PROBLEM
Copy, from the entries below, each line where the word "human" can be found.

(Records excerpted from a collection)
• • •

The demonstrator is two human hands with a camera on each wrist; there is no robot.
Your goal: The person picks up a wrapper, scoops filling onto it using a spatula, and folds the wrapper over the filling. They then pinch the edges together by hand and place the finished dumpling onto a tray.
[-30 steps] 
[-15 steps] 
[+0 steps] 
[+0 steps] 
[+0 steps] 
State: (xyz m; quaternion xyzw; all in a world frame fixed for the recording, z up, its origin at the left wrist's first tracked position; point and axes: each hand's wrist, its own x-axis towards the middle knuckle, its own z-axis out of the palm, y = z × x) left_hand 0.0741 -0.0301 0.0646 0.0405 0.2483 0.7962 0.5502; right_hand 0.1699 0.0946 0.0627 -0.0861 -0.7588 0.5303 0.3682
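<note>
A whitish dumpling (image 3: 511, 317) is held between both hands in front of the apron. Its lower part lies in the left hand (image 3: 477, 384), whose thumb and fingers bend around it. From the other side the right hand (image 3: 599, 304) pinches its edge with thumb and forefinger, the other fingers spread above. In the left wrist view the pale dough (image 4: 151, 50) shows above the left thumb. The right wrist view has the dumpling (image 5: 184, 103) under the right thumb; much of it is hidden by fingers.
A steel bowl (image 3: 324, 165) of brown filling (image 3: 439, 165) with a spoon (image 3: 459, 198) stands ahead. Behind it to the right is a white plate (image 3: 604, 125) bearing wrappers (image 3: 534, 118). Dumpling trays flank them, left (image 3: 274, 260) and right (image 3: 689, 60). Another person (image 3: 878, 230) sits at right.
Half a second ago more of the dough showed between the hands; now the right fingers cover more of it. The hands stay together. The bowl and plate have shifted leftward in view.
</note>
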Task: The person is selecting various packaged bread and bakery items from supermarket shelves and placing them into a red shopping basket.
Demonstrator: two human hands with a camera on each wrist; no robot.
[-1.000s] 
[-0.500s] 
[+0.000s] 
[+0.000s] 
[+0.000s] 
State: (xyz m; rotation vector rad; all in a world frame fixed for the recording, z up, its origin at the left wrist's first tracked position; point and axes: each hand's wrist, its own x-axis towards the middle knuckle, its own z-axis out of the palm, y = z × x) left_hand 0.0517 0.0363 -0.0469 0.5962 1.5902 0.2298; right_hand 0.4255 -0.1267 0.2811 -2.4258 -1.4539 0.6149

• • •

SOLUTION TO THE EXERCISE
The demonstrator is two human hands with a camera on each wrist; there is no robot.
Demonstrator: two human hands with a camera on each wrist; no robot.

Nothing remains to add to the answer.